> Work request
Restate word for word the lines of the material below, from the line with "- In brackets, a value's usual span" to the line with "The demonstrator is", both lines included, and no others.

> Recorded information
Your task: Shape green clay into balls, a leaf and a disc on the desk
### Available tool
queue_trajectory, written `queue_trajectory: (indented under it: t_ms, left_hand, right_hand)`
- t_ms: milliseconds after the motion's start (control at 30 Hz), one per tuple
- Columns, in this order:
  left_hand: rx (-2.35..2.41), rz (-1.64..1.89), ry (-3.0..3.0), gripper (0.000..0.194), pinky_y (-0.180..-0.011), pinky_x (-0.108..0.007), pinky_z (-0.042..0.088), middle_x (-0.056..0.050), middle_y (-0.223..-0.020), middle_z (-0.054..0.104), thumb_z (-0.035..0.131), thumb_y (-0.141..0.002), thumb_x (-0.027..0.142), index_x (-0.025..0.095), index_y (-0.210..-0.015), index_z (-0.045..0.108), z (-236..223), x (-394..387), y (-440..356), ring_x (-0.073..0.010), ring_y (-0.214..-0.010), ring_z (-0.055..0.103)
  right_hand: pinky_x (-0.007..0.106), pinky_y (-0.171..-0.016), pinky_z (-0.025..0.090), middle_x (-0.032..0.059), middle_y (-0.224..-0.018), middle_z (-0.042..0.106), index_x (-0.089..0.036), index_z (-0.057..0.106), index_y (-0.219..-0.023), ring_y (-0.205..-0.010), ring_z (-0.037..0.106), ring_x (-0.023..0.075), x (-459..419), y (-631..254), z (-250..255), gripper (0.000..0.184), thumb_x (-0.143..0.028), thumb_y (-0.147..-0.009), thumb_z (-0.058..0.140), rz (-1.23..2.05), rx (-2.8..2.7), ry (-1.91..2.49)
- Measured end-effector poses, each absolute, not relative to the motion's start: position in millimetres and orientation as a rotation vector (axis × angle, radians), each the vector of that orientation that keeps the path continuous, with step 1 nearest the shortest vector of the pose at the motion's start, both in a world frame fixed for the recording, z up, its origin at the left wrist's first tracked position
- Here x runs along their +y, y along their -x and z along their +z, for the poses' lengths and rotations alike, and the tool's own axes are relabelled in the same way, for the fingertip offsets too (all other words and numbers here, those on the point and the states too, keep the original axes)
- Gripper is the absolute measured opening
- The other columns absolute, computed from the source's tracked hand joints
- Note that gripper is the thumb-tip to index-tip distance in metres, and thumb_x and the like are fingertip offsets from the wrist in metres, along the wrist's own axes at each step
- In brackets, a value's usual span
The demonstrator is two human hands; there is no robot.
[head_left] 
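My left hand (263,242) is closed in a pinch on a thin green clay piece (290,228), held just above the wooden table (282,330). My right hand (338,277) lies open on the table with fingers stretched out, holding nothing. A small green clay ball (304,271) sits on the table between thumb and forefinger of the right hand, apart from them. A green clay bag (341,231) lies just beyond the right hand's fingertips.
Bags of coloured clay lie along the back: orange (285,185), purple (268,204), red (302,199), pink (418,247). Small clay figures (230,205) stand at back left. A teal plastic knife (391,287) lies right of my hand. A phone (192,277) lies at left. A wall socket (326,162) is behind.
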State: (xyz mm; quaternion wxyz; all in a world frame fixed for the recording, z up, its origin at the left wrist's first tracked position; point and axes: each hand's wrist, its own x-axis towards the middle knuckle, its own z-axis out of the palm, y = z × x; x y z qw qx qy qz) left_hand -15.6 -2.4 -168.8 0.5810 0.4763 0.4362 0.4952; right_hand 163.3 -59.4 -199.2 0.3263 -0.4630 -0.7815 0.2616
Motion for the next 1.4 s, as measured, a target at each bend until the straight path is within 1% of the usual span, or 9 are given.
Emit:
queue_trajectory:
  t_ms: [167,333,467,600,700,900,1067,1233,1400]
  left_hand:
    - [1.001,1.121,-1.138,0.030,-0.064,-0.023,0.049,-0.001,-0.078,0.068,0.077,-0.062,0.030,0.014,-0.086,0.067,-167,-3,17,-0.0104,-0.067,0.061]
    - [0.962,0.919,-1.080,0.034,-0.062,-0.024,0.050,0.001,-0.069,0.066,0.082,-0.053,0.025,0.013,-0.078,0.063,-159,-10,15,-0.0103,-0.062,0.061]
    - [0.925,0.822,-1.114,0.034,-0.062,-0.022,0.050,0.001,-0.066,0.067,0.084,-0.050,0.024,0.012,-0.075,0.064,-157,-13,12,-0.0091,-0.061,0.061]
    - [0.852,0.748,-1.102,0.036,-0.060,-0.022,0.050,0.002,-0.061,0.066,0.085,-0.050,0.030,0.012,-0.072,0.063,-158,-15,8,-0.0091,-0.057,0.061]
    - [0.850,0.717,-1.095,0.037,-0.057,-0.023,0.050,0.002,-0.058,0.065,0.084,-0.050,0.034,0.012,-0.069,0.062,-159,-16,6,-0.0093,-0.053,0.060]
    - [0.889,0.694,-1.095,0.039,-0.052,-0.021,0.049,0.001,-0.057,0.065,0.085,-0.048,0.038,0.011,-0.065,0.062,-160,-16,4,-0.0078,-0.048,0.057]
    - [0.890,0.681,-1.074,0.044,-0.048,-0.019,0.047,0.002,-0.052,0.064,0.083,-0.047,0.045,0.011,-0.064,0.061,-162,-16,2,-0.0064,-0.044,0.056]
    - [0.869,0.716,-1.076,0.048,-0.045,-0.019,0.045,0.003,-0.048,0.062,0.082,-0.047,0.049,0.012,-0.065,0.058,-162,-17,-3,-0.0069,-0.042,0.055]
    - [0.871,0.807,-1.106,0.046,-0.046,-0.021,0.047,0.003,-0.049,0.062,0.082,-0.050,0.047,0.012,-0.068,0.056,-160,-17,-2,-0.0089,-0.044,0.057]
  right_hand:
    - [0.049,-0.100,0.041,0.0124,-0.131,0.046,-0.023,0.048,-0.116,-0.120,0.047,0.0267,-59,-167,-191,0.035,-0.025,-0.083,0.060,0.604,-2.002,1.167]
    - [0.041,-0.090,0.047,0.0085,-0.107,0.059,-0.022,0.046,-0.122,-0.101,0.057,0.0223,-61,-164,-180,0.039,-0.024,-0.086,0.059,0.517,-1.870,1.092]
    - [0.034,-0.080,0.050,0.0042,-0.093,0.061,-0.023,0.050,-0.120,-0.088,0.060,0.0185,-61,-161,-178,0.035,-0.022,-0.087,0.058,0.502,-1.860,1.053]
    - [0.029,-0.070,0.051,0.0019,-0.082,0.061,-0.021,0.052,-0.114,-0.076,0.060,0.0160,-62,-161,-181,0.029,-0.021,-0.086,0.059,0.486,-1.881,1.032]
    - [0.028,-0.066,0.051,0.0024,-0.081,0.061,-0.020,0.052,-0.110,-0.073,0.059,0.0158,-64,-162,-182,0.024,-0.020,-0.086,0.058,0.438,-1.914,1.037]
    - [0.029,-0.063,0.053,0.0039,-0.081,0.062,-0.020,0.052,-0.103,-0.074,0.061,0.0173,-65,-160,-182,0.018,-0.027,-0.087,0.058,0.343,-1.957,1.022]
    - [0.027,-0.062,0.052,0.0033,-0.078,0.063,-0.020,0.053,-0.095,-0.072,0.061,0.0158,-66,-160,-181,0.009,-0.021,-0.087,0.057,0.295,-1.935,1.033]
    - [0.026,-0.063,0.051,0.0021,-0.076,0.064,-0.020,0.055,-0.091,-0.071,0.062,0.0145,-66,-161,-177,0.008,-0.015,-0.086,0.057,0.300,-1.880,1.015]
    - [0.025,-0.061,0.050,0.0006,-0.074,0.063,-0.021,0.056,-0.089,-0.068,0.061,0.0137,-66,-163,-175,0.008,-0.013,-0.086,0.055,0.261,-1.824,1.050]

> Answer to this problem
- In brackets, a value's usual span
The demonstrator is two human hands; there is no robot.

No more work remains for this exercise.